## Your goal
Starting at the first line of the data and ending at the line with "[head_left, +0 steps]", copy each line exactly. Include both of those lines, but no pictures.

Records from a data collection
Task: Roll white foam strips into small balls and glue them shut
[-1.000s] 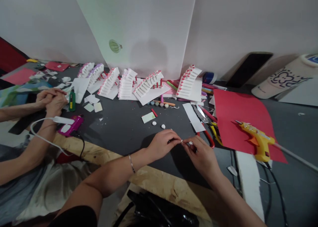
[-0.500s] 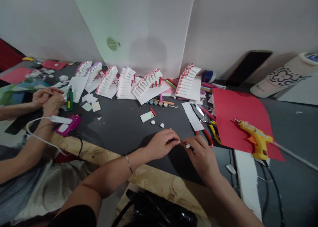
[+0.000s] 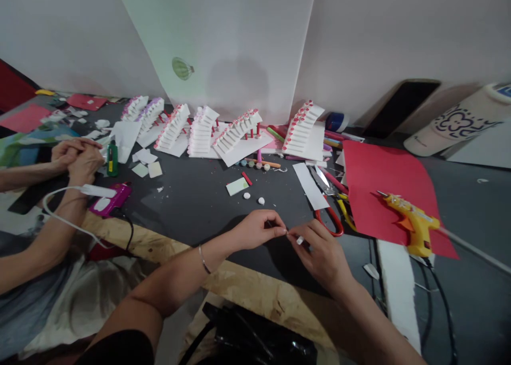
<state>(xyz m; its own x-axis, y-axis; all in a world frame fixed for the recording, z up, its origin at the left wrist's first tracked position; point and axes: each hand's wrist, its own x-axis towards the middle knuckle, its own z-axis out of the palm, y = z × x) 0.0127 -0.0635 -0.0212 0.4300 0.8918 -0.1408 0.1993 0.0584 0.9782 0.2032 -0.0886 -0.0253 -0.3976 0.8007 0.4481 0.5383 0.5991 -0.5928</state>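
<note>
My left hand (image 3: 258, 230) is closed in a pinch, its thumb and forefinger tips meeting the fingertips of my right hand (image 3: 324, 250). What lies between those tips is too small to make out. A small white rolled or folded piece (image 3: 299, 240) sticks out from the closed fingers of my right hand. Just beyond the hands lie two small white round pieces (image 3: 261, 200), a pale green-white card (image 3: 237, 187) and a short red stick (image 3: 246, 178). Red-handled scissors (image 3: 329, 221) rest to the right, partly beside a white paper strip (image 3: 310, 185).
White stepped paper models with red tips (image 3: 302, 131) line the wall. A yellow glue gun (image 3: 411, 221) lies on red paper (image 3: 383, 168), and a white bottle (image 3: 451, 123) leans behind. Another person's folded hands (image 3: 82, 157) rest at left, near a purple power adapter (image 3: 112, 199).
My fingertips have shifted slightly left and down. The white piece in my right hand has turned and shows a shorter end. The other person's hands stay put.
</note>
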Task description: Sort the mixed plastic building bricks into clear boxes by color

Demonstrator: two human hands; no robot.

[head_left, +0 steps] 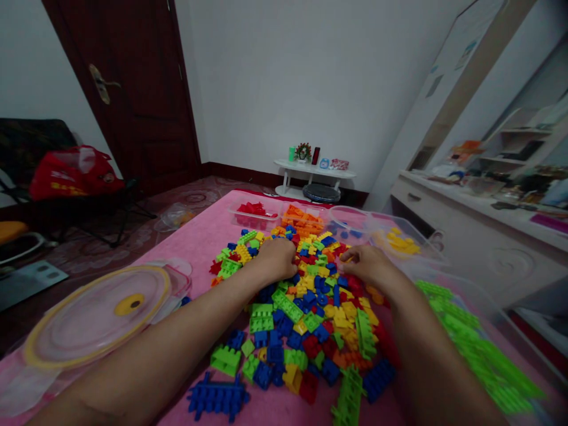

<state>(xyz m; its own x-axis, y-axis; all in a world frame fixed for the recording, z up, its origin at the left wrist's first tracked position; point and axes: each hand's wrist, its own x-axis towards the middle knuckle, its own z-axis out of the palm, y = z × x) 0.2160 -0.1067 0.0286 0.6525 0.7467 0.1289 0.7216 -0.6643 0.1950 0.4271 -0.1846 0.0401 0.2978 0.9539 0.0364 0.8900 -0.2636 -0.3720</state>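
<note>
A large heap of toy building bricks (306, 302) in green, blue, yellow, red and orange spreads over the pink cloth. At the far left part of the heap, my left hand (277, 259) is closed, its fingers curled down among the bricks; whatever they grip is hidden. My right hand (364, 264) reaches into the heap's right side, thumb and fingers bent together beside red and yellow bricks. Any piece between those fingertips is too small to make out. Nearest me lie a long blue brick (218, 396) and a long green brick (348, 395).
Clear tubs along the far edge hold red bricks (254, 212), orange bricks (302, 220), blue bricks (345, 229) and yellow bricks (402, 241). Long green bricks (479, 349) fill a tub at right. A round yellow-rimmed lid (95, 313) lies left on the pink cloth (195, 231).
</note>
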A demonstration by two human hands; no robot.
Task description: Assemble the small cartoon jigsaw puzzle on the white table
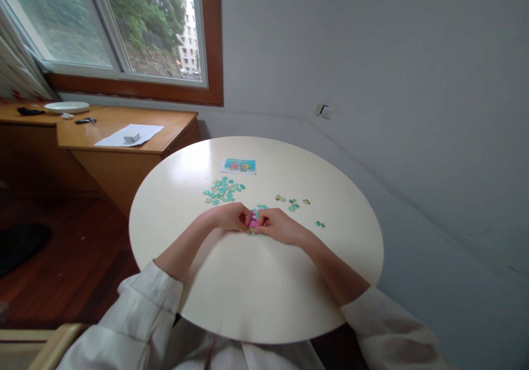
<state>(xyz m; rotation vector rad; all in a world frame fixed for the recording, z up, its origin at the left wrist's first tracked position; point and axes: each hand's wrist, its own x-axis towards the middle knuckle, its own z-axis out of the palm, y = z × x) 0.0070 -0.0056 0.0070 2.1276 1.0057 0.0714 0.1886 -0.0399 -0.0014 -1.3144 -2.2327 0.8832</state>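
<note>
On the round cream table [256,287] my left hand [231,217] and my right hand [280,226] meet at the middle, fingers curled and pinched on a small cluster of joined pink and teal puzzle pieces [253,221]. A loose heap of teal puzzle pieces [223,190] lies just beyond my left hand. Several single pieces [292,202] are scattered beyond my right hand, with one more [320,224] to its right. A small reference picture card [238,166] lies flat further back.
A wooden desk [124,144] stands at the left under the window, bearing a white plate [66,107], a sheet of paper [129,135] and small dark items. A grey wall with a socket [323,110] runs along the right.
</note>
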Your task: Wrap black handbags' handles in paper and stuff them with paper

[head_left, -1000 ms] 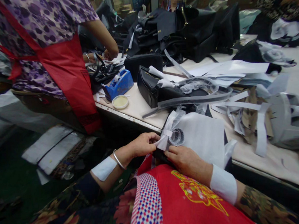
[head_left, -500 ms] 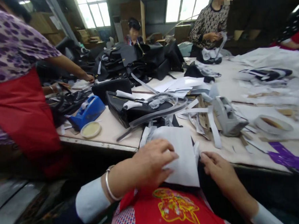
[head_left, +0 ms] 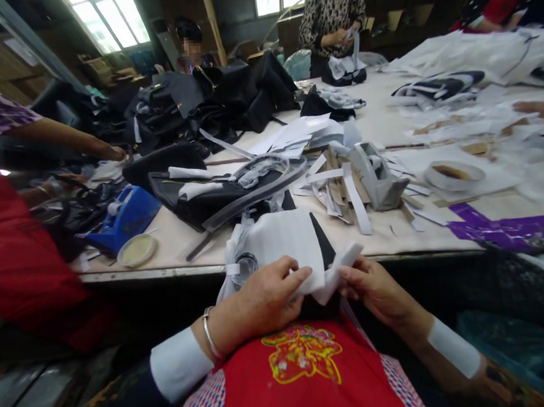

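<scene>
A black bag wrapped in white paper (head_left: 286, 241) lies on my lap against the table edge (head_left: 165, 272). My left hand (head_left: 265, 302) presses on the lower edge of the white paper, fingers curled over it. My right hand (head_left: 373, 286) pinches a folded corner of the same paper at its right side. A small ring wrapped in clear film (head_left: 244, 268) shows at the bag's left end, beside my left hand.
A blue tape dispenser (head_left: 123, 220) and a small round dish (head_left: 137, 250) sit at the left of the table. A black handbag (head_left: 207, 198), paper strips, a grey form (head_left: 378, 175), a tape roll (head_left: 454, 175) and purple film (head_left: 504, 229) lie beyond. Other people work around the table.
My view has lifted and swung right. My left hand moved from the wrapped ring to the paper's lower edge, and my right hand came up and pinched the paper's right corner.
</scene>
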A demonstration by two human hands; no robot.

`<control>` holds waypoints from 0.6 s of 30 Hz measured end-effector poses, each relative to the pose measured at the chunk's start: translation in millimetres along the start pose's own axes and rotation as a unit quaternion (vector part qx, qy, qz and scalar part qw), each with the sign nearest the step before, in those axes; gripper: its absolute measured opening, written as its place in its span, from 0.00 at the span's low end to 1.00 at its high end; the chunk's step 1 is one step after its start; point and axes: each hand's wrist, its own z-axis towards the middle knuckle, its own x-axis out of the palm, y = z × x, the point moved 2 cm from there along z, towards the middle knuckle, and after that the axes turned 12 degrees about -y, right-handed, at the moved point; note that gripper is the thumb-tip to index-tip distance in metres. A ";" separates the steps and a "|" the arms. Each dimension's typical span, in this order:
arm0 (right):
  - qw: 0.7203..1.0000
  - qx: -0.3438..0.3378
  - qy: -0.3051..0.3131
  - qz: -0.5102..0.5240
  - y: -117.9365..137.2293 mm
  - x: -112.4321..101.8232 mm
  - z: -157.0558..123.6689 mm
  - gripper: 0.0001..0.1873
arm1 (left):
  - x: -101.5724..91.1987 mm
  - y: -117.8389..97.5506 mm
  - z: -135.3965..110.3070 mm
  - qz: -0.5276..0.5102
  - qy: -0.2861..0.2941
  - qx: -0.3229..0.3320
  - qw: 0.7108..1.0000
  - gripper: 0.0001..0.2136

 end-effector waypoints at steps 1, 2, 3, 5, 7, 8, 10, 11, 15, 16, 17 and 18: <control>0.999 -0.030 -0.001 -0.025 0.8 -4.8 -8.5 0.20 | 1.8 2.3 -0.4 -0.001 -0.022 -0.003 1.000 0.19; 0.996 -0.069 0.007 -0.054 3.2 -7.5 -17.6 0.19 | 4.2 4.2 -0.1 0.000 -0.037 -0.008 0.999 0.17; 0.989 -0.117 0.026 -0.085 7.1 -7.7 -26.9 0.17 | 7.5 5.7 1.0 0.002 -0.045 -0.014 0.999 0.15; 0.959 -0.225 0.085 -0.151 17.1 -0.7 -43.3 0.13 | 17.0 7.2 4.2 0.014 -0.032 -0.029 0.999 0.13; 0.910 -0.331 0.144 -0.206 26.0 13.0 -52.5 0.12 | 28.5 6.7 6.9 0.030 0.008 -0.034 0.999 0.13; 0.886 -0.370 0.156 -0.232 28.7 20.3 -52.8 0.12 | 33.5 5.8 7.5 0.029 0.031 -0.030 0.999 0.12; 0.863 -0.401 0.115 -0.286 29.6 31.6 -43.2 0.11 | 38.2 2.4 6.5 0.004 0.070 -0.003 0.998 0.08; 0.860 -0.394 0.071 -0.317 28.2 34.7 -34.5 0.10 | 36.3 0.4 5.1 -0.011 0.083 0.011 0.996 0.07; 0.844 -0.319 -0.044 -0.428 21.4 34.6 1.1 0.08 | -1.6 -8.1 -2.2 -0.044 0.130 0.019 0.990 0.07; 0.840 -0.316 -0.050 -0.439 22.3 33.3 6.3 0.09 | -15.5 -9.5 -3.9 -0.060 0.143 0.013 0.988 0.07; 0.834 -0.325 -0.060 -0.442 24.7 32.1 9.5 0.09 | -29.5 -10.1 -5.0 -0.081 0.147 0.008 0.986 0.08; 0.828 -0.344 -0.075 -0.437 28.4 31.3 10.9 0.10 | -42.4 -9.0 -5.7 -0.102 0.138 0.002 0.985 0.08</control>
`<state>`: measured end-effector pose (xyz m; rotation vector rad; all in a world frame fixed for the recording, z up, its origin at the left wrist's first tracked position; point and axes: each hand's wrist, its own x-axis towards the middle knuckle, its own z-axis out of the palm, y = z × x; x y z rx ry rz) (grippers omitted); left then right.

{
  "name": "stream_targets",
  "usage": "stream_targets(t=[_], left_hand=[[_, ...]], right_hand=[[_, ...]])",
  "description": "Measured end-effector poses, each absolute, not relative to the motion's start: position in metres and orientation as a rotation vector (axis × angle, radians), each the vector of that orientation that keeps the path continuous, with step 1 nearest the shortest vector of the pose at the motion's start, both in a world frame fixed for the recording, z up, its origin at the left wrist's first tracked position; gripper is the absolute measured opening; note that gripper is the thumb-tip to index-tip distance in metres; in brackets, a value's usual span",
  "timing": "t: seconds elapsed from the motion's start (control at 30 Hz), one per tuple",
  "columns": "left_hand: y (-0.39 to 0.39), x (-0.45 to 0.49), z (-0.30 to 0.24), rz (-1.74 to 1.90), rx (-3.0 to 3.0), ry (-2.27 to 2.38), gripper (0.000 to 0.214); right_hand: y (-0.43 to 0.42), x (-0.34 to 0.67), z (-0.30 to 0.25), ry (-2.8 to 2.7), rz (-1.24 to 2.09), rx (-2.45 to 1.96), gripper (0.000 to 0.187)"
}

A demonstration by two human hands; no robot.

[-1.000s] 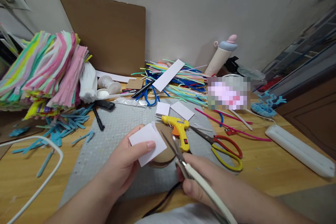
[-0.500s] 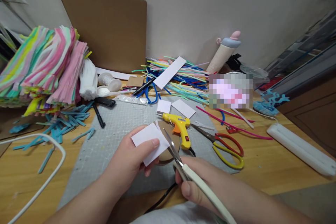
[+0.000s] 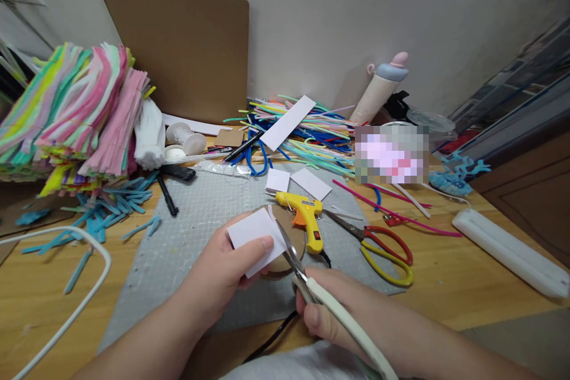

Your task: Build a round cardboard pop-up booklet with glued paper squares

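Observation:
Between thumb and fingers, my left hand (image 3: pixel 222 267) pinches a white paper card (image 3: pixel 252 236). My right hand (image 3: pixel 332 306) grips scissors (image 3: pixel 296 264) with pale handles, their blades at the card's right edge. A narrow strip curls at the card's top right corner. Beneath the card lies a round brown cardboard disc (image 3: pixel 285 258), partly covered by it. Just beyond sits a yellow glue gun (image 3: pixel 309 214), its nozzle pointing left. To its right are a second pair of scissors (image 3: pixel 378 249) with red and yellow handles. Two small white cards (image 3: pixel 312 184) lie behind the glue gun.
A grey cutting mat (image 3: pixel 178 261) covers the wooden table's middle. Bundles of pipe cleaners (image 3: pixel 75 119) stand at left, above cut blue pieces (image 3: pixel 95 219). More pipe cleaners (image 3: pixel 307 154) lie at the back. A white lamp (image 3: pixel 507 252) is at right, a white cable (image 3: pixel 104 267) at left.
The scissor blades have come closer together at the card's edge. Both hands have shifted only slightly, and the card has moved a little to the right.

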<state>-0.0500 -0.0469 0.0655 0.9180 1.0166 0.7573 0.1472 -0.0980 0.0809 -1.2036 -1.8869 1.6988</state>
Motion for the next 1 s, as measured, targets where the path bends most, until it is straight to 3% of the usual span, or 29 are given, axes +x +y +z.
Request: stream_targets(t=[0.17, 0.37, 1.0], left_hand=[[-0.049, -0.047, 0.067, 0.688, 0.852, 1.020, 0.034], [-0.045, -0.048, 0.063, 0.606, 0.771, 0.885, 0.032], [-0.046, -0.047, 0.062, 0.662, 0.901, 1.024, 0.033]], right_hand=[[-0.101, 0.147, 0.065, -1.733, 1.758, -1.153, 0.041], [-0.104, 0.145, 0.056, -1.422, 2.081, -1.186, 0.061], [-0.100, 0.144, 0.066, -1.649, 1.897, -1.272, 0.052]])
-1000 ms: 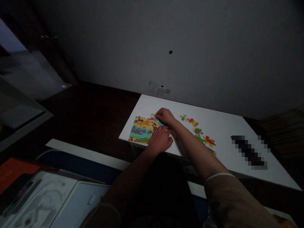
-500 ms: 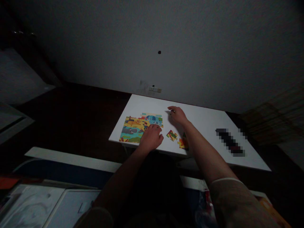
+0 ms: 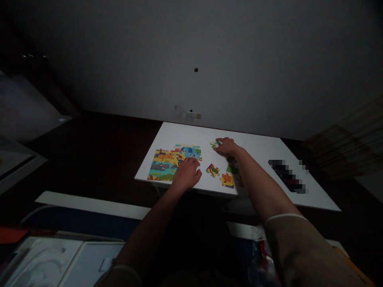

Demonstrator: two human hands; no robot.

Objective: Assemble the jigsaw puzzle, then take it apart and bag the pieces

## Answer to the exercise
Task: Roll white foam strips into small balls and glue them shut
[-1.000s] 
[-0.500s] 
[+0.000s] 
<state>(xyz m; its own x-axis, y-axis; all in a world frame fixed for the recording, z up, its origin at the left wrist's first tracked position; point and axes: each hand's wrist, its own x-axis towards the middle knuckle, its own z-axis out of the palm, y = z × x) 0.0127 -0.0635 -0.0212 0.4300 0.8918 -0.1408 0.1993 0.0584 0.9782 0.2032 -0.0886 -0.0253 -0.3976 0.8007 0.4481 0.5383 0.5991 -0.5928</state>
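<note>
My left hand (image 3: 258, 230) is closed in a pinch, its thumb and forefinger tips meeting the fingertips of my right hand (image 3: 324, 250). What lies between those tips is too small to make out. A small white rolled or folded piece (image 3: 299, 240) sticks out from the closed fingers of my right hand. Just beyond the hands lie two small white round pieces (image 3: 261, 200), a pale green-white card (image 3: 237, 187) and a short red stick (image 3: 246, 178). Red-handled scissors (image 3: 329, 221) rest to the right, partly beside a white paper strip (image 3: 310, 185).
White stepped paper models with red tips (image 3: 302, 131) line the wall. A yellow glue gun (image 3: 411, 221) lies on red paper (image 3: 383, 168), and a white bottle (image 3: 451, 123) leans behind. Another person's folded hands (image 3: 82, 157) rest at left, near a purple power adapter (image 3: 112, 199).
My fingertips have shifted slightly left and down. The white piece in my right hand has turned and shows a shorter end. The other person's hands stay put.
</note>
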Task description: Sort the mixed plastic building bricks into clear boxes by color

Demonstrator: two human hands; no robot.

[head_left, +0 steps] 

This output has been written out in full.